Le bourreau s’accouda sur son lit et fixa son regard épouvanté sur le moine, qui devint livide.
– Et vous l’avez tuée! dit le moine; vous avez servi d’instrument à ces lâches, qui n’osaient la tuer eux-mêmes! vous n’avez pas eu pitié de cette jeunesse, de cette beauté, de cette faiblesse! vous avez tué cette femme?
– Hélas! reprit le bourreau, je vous l’ai dit, mon père, cette femme, sous cette enveloppe céleste, cachait un esprit infernal, et quand je la vis, quand je me rappelai tout le mal qu’elle m’avait fait à moi-même…
– À vous? et qu’avait-elle pu vous faire à vous? Voyons.
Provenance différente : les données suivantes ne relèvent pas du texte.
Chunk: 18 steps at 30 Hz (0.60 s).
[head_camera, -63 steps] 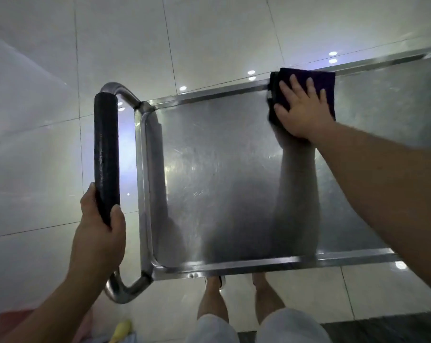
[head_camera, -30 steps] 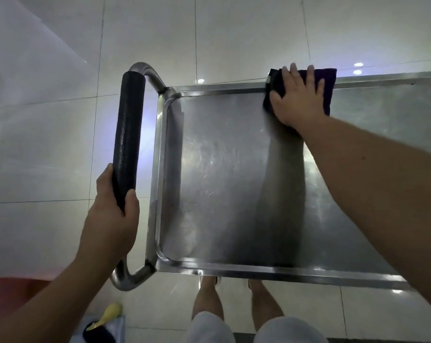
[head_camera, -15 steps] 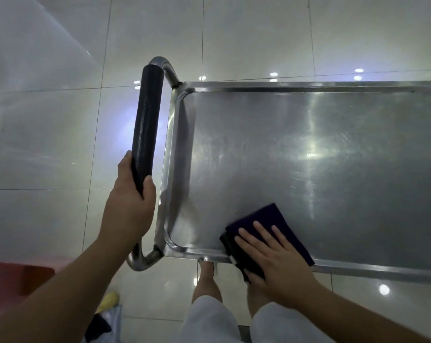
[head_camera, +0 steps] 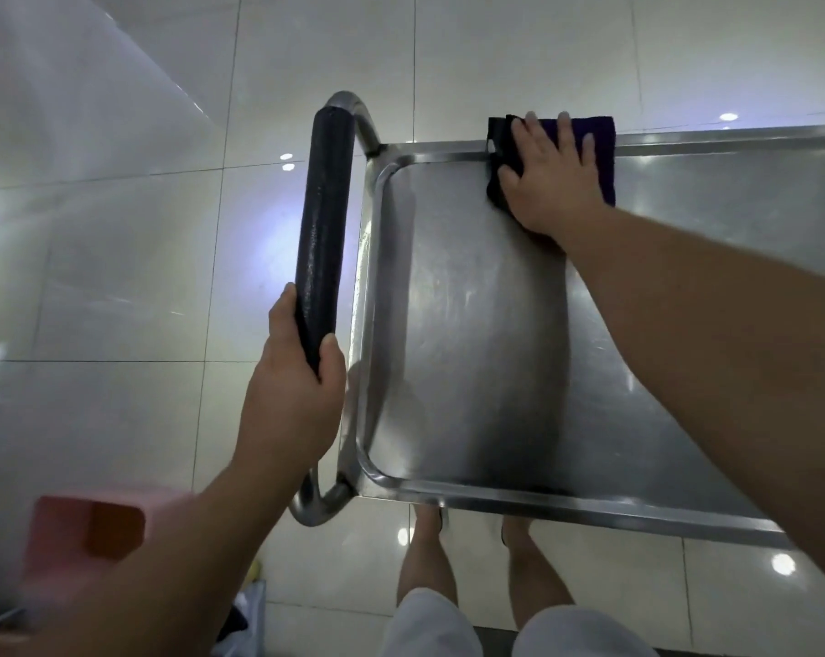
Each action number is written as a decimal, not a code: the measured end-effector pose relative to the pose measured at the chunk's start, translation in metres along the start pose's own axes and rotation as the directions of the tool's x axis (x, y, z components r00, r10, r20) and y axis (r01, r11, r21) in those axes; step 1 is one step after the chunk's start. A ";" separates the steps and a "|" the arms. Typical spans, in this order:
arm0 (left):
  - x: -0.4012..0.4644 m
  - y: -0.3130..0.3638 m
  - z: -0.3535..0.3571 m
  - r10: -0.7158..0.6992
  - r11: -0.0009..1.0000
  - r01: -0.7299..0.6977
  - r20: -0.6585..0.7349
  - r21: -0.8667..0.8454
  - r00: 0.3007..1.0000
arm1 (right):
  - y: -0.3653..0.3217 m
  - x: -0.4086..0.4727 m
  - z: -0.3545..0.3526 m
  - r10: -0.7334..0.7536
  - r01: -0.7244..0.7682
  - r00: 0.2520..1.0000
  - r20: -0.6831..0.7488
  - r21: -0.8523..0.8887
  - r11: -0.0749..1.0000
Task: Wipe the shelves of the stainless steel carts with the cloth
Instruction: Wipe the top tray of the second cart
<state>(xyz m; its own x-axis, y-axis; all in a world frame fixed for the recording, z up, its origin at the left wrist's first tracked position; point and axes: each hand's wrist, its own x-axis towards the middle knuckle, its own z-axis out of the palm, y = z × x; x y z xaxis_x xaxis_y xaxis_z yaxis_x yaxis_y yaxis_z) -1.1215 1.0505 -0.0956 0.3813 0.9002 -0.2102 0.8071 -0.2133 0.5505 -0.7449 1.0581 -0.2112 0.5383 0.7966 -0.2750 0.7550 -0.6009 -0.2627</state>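
Observation:
The stainless steel cart's top shelf [head_camera: 472, 334] fills the middle and right of the view, with a raised rim all around. A dark purple cloth [head_camera: 600, 149] lies over the far rim near the shelf's left end. My right hand [head_camera: 550, 182] presses flat on the cloth with fingers spread. The cart's black padded handle [head_camera: 322, 230] runs along the left end of the shelf. My left hand [head_camera: 296, 386] is wrapped around the handle's lower part.
Glossy white floor tiles [head_camera: 116, 277] surround the cart. A blurred pink-red container [head_camera: 83, 533] sits at the lower left, by my left forearm. My bare legs [head_camera: 424, 557] and white shorts show below the shelf's near rim.
My right hand has swept the cloth from the shelf's near rim across to the far rim. My left hand has stayed on the handle.

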 end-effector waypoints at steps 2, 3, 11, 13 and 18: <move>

– Elle avait séduit et perdu mon frère, qui était prêtre; elle s’était sauvée avec lui de son couvent.
– Avec ton frère?
– Oui. Mon frère avait été son premier amant: elle avait été la cause de la mort de mon frère. Oh! mon père! mon père! ne me regardez donc pas ainsi. Oh! je suis donc coupable? Oh! vous ne me pardonnerez donc pas?
Le moine composa son visage.
– Si fait, si fait, dit-il, je vous pardonnerai si vous me dites tout!
– Oh! s’écria le bourreau, tout! tout! tout!
– Alors, répondez. Si elle a séduit votre frère… vous dites qu’elle l’a séduit, n’est-ce pas?
– Oui.
– Si elle a causé sa mort… vous avez dit qu’elle avait causé sa mort?
– Oui, répéta le bourreau.
– Alors, vous devez savoir son nom de jeune fille?
– Ô mon Dieu! dit le bourreau, mon Dieu! il me semble que je vais mourir. L’absolution, mon père! l’absolution!
– Dis son nom! s’écria le moine, et je te la donnerai.
– Elle s’appelait… mon Dieu, ayez pitié de moi! murmura le bourreau.
Et il se laissa aller sur son lit, pâle, frissonnant et pareil à un homme qui va mourir.
– Son nom! répéta le moine se courbant sur lui comme pour lui arracher ce nom s’il ne voulait pas le lui dire; son nom!… parle, ou pas d’absolution!